● DIRECTIONS FOR THIS TASK: The expected output is exactly the lines below, starting at the line with "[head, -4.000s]" and ending at the line with "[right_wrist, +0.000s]", both included; no other line belongs in it.

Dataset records
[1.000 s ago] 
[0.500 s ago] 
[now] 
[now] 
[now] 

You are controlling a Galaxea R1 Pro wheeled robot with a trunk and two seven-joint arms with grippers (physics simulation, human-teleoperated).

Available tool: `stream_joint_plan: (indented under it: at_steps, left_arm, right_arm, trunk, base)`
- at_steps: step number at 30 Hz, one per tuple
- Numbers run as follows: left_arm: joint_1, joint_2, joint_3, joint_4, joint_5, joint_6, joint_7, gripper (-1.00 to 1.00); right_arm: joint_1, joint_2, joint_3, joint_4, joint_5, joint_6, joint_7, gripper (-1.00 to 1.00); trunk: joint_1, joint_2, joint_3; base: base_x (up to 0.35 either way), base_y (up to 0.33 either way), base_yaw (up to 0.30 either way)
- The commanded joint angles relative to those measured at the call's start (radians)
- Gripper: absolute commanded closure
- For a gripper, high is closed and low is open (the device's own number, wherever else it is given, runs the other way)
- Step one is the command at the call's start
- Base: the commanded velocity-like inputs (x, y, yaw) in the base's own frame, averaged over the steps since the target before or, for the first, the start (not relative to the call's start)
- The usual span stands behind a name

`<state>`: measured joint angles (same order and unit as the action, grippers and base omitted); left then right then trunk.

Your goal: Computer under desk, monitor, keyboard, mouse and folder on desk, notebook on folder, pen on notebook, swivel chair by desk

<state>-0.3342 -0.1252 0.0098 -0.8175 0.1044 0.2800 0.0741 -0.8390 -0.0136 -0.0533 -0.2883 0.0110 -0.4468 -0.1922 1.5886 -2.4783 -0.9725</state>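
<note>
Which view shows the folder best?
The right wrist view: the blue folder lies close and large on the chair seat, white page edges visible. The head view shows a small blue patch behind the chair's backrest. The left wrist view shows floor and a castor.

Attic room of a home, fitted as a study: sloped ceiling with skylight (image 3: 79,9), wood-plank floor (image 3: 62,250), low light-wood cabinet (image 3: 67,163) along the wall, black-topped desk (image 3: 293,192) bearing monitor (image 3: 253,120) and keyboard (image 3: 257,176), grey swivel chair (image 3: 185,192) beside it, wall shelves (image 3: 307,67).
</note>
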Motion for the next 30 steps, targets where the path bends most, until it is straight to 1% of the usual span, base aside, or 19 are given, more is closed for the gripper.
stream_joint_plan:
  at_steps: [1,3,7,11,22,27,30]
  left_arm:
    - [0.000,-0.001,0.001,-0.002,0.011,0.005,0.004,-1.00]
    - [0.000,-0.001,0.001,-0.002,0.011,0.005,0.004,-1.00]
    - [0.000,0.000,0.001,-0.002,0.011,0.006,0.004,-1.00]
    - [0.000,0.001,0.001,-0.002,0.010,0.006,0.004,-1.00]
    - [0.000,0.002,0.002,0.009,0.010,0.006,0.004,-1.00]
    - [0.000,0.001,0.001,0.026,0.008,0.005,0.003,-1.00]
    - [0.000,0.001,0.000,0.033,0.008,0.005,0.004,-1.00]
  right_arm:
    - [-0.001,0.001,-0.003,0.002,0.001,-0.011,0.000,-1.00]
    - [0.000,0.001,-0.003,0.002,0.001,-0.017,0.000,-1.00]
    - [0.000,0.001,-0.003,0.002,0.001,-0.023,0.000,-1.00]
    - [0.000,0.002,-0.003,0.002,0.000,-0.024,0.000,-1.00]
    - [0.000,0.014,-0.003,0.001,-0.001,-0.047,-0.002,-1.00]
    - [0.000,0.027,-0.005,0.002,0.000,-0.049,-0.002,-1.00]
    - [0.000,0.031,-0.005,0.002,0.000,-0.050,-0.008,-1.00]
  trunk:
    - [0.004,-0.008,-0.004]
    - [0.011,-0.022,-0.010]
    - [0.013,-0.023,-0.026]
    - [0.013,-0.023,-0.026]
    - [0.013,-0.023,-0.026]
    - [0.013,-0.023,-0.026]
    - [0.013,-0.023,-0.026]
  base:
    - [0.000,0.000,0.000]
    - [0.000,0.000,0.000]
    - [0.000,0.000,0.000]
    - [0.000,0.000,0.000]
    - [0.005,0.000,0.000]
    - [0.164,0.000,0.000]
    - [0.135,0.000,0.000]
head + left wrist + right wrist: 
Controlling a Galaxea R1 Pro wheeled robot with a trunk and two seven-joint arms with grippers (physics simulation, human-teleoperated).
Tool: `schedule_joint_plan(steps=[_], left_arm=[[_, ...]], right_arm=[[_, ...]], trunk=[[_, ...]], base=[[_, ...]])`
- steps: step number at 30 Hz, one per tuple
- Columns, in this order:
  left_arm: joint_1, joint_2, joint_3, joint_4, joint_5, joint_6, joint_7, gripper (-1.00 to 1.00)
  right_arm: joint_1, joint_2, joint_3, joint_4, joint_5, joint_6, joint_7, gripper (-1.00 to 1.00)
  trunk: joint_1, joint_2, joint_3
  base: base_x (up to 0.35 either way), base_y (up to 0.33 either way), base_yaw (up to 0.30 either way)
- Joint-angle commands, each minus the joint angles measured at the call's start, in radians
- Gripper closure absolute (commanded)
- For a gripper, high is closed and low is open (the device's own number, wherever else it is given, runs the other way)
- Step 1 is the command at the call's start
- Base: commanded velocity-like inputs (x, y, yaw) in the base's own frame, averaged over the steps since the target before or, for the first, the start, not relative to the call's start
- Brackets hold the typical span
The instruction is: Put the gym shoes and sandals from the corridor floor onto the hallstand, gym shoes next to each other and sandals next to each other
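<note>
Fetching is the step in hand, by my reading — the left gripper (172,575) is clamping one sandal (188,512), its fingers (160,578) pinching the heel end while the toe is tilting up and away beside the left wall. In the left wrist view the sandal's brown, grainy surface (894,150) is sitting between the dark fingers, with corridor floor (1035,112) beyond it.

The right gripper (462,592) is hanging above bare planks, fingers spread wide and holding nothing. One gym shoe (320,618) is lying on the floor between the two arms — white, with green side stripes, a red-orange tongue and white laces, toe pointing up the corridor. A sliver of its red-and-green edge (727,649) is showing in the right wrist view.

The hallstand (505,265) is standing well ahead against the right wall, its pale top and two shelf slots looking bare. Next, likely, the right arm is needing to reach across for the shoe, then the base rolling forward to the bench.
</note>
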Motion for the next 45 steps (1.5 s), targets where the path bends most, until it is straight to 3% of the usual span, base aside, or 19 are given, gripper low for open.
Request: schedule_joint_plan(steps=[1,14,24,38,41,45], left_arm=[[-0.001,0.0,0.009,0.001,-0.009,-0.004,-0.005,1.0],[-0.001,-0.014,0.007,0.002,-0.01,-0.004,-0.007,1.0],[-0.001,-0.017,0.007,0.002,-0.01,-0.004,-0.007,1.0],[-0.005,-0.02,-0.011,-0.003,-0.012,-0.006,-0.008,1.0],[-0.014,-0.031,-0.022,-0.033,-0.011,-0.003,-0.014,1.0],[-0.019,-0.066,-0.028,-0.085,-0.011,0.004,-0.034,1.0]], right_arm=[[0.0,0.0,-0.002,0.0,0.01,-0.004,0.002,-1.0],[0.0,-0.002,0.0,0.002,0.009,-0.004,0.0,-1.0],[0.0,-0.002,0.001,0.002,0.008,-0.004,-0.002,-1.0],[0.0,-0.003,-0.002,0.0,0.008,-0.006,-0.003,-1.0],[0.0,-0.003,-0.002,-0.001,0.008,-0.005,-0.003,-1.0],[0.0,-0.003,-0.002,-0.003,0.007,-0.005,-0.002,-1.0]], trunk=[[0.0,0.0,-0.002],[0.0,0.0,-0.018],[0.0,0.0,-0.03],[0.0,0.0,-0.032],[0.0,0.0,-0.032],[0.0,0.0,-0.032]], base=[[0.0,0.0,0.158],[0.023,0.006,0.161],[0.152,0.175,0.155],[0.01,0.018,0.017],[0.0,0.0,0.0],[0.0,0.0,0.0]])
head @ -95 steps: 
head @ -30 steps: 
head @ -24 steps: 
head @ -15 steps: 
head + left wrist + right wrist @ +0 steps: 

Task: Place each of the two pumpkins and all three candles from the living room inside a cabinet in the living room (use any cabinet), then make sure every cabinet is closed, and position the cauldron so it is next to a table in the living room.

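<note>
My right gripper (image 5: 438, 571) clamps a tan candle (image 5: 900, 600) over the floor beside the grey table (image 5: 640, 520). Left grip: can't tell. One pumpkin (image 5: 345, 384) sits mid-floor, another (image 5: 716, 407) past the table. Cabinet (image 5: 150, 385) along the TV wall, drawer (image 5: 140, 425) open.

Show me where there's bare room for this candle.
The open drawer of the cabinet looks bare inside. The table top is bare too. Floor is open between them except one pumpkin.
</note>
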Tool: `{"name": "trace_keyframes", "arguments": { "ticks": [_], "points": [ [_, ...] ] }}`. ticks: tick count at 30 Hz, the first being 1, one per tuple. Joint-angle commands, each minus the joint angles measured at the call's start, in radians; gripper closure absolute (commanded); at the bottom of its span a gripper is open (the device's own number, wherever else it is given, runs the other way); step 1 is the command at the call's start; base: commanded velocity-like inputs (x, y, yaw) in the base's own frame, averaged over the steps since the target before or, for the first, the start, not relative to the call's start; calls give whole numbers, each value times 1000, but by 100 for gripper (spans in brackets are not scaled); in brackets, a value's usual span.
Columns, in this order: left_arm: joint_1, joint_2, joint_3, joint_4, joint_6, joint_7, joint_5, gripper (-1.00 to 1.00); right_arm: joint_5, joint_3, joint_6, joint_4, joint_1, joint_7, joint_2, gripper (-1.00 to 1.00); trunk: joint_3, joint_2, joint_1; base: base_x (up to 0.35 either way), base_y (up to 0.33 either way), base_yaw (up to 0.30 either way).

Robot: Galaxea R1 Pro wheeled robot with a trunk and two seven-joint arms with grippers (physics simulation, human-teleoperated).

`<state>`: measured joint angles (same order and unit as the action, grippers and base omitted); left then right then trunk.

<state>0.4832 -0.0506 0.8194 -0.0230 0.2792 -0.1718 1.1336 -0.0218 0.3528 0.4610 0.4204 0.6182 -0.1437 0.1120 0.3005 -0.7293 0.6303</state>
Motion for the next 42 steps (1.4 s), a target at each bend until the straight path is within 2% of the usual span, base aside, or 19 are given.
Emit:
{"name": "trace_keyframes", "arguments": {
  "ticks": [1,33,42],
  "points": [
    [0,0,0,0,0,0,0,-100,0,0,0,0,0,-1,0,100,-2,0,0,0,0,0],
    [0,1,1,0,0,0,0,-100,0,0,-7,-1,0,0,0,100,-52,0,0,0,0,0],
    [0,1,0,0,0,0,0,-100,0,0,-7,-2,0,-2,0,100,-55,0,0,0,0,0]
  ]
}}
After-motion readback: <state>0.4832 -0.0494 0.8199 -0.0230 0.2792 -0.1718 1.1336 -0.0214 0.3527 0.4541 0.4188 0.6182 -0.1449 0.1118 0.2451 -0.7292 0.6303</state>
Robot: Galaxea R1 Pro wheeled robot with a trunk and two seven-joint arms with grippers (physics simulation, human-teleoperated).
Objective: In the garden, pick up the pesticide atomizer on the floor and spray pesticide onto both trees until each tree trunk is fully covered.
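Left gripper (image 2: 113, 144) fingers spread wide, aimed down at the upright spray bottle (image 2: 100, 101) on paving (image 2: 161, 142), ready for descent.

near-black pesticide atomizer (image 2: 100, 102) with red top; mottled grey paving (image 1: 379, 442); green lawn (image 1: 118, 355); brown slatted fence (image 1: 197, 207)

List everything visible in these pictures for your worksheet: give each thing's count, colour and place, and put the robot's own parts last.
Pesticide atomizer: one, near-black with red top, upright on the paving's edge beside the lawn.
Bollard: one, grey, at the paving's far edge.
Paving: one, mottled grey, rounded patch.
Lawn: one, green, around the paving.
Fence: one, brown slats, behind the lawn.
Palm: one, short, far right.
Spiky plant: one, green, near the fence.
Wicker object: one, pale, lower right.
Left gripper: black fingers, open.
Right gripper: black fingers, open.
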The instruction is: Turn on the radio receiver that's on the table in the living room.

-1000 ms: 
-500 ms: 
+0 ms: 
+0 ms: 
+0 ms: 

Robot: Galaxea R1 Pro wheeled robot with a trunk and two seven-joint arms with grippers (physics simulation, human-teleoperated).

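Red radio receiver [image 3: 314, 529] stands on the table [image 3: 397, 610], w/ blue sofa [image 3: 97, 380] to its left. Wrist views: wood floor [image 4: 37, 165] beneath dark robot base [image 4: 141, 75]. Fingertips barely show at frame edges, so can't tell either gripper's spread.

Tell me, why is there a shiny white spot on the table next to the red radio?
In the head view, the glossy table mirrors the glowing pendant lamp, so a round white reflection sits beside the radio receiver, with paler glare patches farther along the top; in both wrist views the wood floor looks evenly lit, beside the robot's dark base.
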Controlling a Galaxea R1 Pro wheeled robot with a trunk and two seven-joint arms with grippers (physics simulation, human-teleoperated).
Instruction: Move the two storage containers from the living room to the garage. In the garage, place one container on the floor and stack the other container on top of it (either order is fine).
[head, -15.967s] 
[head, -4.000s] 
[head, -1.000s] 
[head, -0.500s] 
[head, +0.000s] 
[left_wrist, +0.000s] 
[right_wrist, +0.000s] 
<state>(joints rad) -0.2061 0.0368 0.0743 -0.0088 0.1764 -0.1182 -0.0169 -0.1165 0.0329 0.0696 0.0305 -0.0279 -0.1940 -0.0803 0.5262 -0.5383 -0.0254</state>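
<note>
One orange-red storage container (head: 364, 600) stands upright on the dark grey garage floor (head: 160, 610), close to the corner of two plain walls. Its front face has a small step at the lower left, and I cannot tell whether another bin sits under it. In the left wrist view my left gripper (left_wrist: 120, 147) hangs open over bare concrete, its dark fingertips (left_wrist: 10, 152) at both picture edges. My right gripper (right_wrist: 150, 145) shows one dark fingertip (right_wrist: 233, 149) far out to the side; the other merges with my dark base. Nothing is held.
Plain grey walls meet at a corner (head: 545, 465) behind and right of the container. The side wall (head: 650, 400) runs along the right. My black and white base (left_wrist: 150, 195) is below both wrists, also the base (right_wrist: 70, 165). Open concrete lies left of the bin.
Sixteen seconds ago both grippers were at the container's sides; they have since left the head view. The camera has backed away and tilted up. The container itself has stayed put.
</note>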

● THE ANSWER:
[head, -4.000s] 
[head, -1.000s] 
[head, -0.500s] 
[head, +0.000s] 
[left_wrist, +0.000s] 
[right_wrist, +0.000s] 

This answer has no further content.